## Collected data
*** Block opens ***
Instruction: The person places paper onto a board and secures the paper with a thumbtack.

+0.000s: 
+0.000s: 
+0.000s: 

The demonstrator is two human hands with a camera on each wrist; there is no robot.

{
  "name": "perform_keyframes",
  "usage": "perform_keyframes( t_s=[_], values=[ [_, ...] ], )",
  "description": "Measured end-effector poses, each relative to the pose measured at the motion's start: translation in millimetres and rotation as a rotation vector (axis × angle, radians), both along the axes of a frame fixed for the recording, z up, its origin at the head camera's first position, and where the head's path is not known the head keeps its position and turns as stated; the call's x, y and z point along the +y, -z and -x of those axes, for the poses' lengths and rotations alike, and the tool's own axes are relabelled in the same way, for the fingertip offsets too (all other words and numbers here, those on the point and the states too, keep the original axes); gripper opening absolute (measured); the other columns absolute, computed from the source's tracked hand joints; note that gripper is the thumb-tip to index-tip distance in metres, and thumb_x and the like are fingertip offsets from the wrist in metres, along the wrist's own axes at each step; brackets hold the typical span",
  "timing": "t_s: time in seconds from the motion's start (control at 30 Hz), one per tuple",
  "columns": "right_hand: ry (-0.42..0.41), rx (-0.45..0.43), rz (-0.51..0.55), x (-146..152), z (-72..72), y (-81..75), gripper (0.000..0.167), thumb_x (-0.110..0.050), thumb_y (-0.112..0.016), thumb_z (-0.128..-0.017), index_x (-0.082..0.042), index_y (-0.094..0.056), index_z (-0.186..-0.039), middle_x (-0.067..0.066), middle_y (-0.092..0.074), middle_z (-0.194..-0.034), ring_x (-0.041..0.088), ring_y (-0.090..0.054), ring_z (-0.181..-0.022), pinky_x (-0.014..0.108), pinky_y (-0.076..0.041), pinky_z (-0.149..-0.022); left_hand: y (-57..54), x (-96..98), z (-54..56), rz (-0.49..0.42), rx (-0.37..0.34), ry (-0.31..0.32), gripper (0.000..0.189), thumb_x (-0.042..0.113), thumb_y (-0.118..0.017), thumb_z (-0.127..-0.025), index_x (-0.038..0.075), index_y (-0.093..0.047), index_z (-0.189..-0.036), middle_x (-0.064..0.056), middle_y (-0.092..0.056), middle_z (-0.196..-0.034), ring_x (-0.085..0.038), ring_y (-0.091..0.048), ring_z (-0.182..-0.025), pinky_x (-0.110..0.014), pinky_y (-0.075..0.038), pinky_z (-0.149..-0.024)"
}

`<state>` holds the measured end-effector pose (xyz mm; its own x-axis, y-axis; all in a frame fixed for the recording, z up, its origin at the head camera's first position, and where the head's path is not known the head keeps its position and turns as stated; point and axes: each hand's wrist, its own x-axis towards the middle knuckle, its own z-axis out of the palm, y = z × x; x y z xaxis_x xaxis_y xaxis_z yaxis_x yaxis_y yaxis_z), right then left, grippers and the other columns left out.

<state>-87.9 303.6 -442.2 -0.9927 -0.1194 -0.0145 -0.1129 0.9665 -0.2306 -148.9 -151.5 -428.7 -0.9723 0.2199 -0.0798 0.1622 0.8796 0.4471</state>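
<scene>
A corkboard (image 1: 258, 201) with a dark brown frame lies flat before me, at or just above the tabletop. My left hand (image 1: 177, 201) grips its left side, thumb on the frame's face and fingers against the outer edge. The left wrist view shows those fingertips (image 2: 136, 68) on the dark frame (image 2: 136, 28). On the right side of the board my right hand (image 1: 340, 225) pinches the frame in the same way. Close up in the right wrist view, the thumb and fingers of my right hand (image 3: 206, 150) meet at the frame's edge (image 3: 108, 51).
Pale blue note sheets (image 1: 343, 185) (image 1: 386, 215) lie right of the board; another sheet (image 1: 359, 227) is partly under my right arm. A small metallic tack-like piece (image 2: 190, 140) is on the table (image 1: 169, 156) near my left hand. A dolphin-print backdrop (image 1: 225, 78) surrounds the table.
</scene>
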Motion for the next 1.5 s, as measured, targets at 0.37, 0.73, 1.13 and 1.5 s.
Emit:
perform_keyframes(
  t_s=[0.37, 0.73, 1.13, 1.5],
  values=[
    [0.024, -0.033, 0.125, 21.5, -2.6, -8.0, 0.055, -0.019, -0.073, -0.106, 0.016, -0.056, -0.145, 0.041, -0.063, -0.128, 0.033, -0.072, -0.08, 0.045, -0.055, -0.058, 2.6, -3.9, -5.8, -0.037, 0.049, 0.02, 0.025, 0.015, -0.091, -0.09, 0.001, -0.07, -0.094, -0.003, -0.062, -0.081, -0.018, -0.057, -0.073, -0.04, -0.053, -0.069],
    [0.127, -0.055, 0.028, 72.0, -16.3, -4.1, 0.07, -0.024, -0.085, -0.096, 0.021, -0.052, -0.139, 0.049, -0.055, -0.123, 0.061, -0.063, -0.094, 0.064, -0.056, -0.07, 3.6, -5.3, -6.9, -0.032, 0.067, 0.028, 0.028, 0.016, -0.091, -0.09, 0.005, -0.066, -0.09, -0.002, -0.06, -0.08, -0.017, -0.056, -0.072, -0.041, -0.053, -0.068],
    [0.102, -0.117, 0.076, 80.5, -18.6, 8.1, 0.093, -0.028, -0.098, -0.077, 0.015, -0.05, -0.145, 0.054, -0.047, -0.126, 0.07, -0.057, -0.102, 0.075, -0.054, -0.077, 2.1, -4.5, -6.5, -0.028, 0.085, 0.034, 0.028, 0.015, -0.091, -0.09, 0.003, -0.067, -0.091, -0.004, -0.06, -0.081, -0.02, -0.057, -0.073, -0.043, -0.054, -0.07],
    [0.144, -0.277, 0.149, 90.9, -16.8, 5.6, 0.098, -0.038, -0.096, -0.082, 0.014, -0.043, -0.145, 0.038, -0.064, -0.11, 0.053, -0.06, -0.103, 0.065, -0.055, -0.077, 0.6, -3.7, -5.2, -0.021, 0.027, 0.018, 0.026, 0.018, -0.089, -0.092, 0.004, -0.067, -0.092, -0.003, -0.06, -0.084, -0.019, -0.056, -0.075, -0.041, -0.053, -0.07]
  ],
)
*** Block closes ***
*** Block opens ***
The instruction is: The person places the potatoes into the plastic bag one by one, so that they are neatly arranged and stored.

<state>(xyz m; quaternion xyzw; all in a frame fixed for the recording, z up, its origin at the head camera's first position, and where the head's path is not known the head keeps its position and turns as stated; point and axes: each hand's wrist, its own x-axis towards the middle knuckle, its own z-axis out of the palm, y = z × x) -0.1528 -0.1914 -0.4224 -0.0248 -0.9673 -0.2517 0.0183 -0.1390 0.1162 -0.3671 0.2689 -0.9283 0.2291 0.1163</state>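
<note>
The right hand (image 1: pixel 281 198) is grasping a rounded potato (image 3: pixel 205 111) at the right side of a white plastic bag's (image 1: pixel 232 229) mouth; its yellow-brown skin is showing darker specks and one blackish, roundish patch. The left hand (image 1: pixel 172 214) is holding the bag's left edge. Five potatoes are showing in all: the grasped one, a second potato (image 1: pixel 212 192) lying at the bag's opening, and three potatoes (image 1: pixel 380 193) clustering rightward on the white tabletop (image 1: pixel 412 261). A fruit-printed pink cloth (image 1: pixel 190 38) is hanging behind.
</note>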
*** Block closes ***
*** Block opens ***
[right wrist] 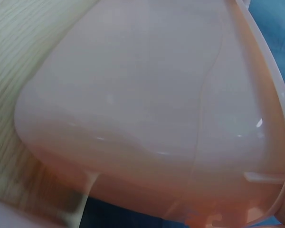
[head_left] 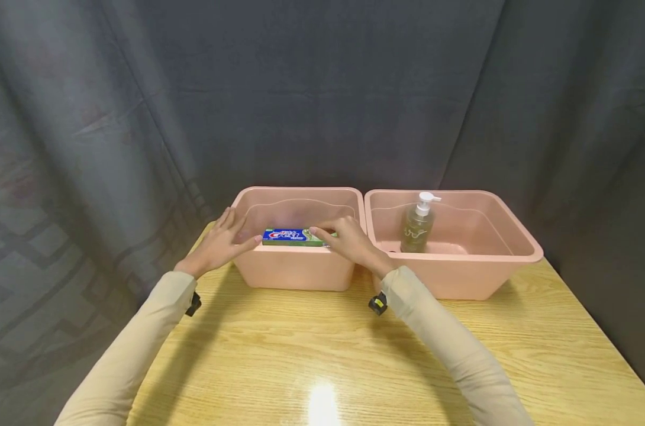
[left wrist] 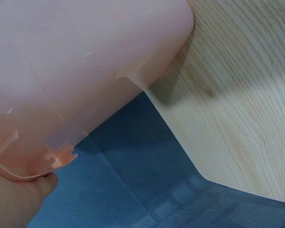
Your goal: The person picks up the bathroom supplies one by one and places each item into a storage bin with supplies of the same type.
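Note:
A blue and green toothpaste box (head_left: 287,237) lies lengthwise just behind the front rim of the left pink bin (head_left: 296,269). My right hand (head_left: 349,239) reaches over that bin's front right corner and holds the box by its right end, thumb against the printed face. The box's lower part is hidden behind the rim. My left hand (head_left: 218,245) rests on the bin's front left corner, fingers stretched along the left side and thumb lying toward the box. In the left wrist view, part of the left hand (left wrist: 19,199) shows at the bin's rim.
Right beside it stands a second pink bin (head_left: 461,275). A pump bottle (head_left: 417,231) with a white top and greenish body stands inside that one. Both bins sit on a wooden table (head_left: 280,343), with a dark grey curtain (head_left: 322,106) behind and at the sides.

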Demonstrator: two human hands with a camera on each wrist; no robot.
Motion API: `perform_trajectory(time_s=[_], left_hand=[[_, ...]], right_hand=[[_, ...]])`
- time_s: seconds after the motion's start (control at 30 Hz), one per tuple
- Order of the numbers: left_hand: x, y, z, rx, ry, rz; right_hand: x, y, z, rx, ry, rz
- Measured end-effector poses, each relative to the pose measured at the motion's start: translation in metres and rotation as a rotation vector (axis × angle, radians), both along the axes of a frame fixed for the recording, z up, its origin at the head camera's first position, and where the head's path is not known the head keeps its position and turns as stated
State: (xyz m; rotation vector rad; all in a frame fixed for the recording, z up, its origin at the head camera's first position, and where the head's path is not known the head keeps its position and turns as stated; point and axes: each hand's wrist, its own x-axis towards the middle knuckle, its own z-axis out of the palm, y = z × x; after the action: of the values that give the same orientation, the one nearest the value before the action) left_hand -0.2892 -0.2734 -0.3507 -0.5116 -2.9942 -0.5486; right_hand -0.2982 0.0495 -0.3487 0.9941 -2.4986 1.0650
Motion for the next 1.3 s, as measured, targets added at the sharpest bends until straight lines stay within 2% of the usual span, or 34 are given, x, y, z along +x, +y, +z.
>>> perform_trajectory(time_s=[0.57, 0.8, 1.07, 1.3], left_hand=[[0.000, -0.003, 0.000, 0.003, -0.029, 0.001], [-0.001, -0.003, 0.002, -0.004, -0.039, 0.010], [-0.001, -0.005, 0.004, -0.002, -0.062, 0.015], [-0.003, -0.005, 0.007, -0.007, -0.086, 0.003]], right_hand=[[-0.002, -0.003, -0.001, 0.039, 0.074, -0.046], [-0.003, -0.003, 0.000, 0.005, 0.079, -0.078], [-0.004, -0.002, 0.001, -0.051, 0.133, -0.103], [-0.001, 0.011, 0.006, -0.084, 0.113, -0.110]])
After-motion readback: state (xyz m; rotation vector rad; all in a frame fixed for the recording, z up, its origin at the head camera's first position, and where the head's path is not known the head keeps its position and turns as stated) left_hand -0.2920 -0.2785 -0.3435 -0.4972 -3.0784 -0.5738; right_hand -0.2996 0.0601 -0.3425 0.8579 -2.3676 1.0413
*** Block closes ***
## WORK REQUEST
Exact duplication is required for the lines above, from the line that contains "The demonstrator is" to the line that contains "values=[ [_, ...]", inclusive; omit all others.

## ANSWER TO THE PROBLEM
The demonstrator is two human hands with a camera on each wrist; there is no robot.

{
  "name": "perform_keyframes",
  "usage": "perform_keyframes( t_s=[_], values=[ [_, ...] ], )",

That is the complete answer to the exercise.